*** Opening Information shown ***

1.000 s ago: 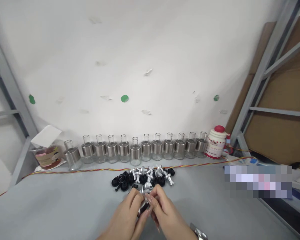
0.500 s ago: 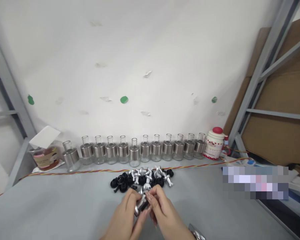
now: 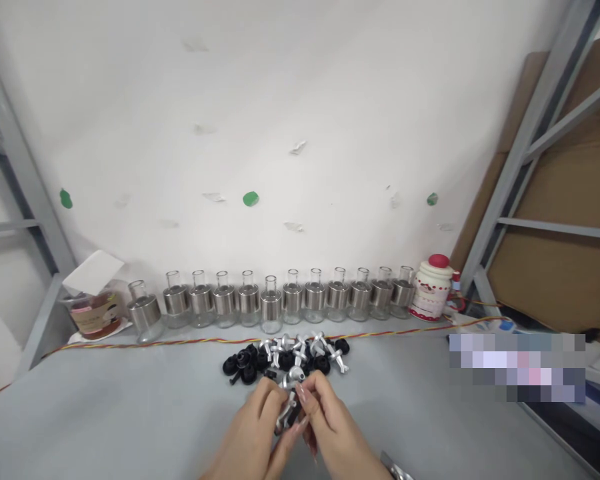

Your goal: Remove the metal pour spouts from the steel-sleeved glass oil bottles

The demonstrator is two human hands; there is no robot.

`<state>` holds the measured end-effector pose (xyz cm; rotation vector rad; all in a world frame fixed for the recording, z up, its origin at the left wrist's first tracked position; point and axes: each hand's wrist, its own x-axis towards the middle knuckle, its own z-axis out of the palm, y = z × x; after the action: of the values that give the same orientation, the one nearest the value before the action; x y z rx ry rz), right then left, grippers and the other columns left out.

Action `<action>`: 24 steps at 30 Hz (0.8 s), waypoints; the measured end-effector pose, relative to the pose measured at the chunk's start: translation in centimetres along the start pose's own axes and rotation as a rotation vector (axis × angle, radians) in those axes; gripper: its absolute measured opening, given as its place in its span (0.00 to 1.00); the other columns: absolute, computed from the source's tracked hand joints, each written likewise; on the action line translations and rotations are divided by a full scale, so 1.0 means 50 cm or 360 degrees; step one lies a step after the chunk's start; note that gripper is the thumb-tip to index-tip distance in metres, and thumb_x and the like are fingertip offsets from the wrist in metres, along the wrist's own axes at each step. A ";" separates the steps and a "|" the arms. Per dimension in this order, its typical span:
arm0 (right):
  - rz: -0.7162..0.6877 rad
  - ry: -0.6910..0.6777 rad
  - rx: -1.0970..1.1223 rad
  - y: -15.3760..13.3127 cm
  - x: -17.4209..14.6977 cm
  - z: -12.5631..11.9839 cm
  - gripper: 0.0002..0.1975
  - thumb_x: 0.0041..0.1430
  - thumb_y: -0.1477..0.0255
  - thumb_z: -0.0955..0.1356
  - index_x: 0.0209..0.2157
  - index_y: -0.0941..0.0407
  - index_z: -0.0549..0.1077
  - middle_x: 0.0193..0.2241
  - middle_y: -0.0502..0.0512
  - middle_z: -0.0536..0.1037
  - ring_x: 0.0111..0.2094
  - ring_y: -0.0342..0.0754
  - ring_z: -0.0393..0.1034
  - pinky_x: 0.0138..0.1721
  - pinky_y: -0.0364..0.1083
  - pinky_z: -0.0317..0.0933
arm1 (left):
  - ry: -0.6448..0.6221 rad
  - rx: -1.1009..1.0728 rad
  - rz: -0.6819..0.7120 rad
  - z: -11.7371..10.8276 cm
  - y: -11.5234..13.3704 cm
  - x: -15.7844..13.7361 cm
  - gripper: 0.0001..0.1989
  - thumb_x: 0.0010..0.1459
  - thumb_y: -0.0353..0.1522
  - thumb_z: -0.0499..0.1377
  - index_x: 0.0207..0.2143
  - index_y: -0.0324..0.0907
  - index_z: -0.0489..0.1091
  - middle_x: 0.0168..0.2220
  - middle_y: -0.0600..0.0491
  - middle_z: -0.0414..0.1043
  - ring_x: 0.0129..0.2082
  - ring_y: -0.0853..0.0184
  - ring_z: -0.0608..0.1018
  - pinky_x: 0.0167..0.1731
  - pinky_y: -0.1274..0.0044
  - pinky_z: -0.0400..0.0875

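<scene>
Close together at the lower middle, my left hand (image 3: 253, 427) and my right hand (image 3: 327, 423) both grip a small silver-and-black bottle pourer (image 3: 293, 411). The fingers of each are closed round it and hide part of it. The left hand steadies its lower left side; the right thumb and fingertips pinch its upper right side. Just beyond the fingertips lies a heap of similar parts: silver pourer pieces (image 3: 300, 357) and black stopper pieces (image 3: 247, 372).
Along the wall stands a row of glass bottles (image 3: 225, 300) with metal sleeves. A red-and-yellow twisted wire (image 3: 180, 343) runs in front of them. A paper-banded cup (image 3: 97, 320) is at the left, a red-lidded jar (image 3: 433, 290) at the right. Grey metal posts (image 3: 500, 200) frame the table.
Both hands stay closed on the pourer, which has turned slightly between the fingers. The whole view has shifted a little, with things now slightly further right.
</scene>
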<state>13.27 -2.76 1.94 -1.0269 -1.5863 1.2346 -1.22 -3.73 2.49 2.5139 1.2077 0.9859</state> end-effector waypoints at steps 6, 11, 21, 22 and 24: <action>0.0107 -0.0054 0.0113 0.009 0.004 0.002 0.17 0.57 0.54 0.54 0.28 0.54 0.56 0.14 0.41 0.58 0.13 0.37 0.52 0.14 0.37 0.46 | 0.0014 0.0108 0.0039 0.002 -0.006 -0.002 0.07 0.57 0.33 0.48 0.38 0.42 0.59 0.31 0.51 0.62 0.29 0.68 0.69 0.28 0.76 0.69; 0.0118 -0.0054 0.0153 0.005 0.003 0.003 0.17 0.56 0.54 0.55 0.27 0.54 0.56 0.13 0.40 0.57 0.13 0.37 0.51 0.13 0.36 0.46 | 0.0045 0.0136 0.0060 0.006 -0.006 -0.004 0.05 0.56 0.32 0.50 0.37 0.43 0.60 0.30 0.52 0.63 0.28 0.68 0.70 0.26 0.78 0.68; 0.0078 0.0024 0.0111 0.007 0.000 0.007 0.18 0.56 0.53 0.55 0.28 0.54 0.57 0.12 0.40 0.56 0.13 0.37 0.50 0.13 0.37 0.45 | 0.0007 0.0071 -0.0107 0.013 -0.007 -0.007 0.06 0.57 0.34 0.47 0.34 0.42 0.60 0.29 0.52 0.64 0.28 0.67 0.70 0.28 0.75 0.68; 0.0079 0.0033 0.0107 0.008 0.000 0.007 0.18 0.56 0.53 0.55 0.28 0.54 0.57 0.12 0.40 0.55 0.13 0.37 0.50 0.13 0.37 0.45 | -0.0001 0.0076 -0.0118 0.013 -0.007 -0.007 0.06 0.57 0.34 0.47 0.33 0.42 0.60 0.29 0.52 0.64 0.28 0.67 0.70 0.28 0.75 0.68; 0.0083 0.0040 0.0091 0.008 0.000 0.008 0.18 0.56 0.53 0.55 0.28 0.54 0.57 0.12 0.40 0.56 0.13 0.37 0.50 0.13 0.37 0.45 | -0.0033 0.0092 -0.0133 0.011 -0.005 -0.006 0.07 0.58 0.34 0.47 0.33 0.42 0.60 0.30 0.52 0.63 0.28 0.67 0.70 0.28 0.75 0.68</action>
<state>12.95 -2.82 1.49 -1.0493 -1.5055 1.2899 -1.16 -3.72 1.84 2.4878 1.3419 0.9155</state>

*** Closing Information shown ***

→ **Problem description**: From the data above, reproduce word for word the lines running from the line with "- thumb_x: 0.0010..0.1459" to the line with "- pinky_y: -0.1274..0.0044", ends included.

→ **Answer space**:
  - thumb_x: 0.0010..0.1459
  - thumb_y: -0.0353..0.1522
  - thumb_z: -0.0499..0.1377
  - index_x: 0.0207..0.2143
  - index_y: -0.0324..0.0907
  - index_z: -0.0489..0.1091
  - middle_x: 0.0168..0.2220
  - middle_y: -0.0600..0.0491
  - middle_z: -0.0414..0.1043
  - ring_x: 0.0129..0.2082
  - ring_y: -0.0853..0.0184
  - ring_z: -0.0608..0.1018
  - pinky_x: 0.0167..0.1731
  - pinky_y: -0.1274..0.0044

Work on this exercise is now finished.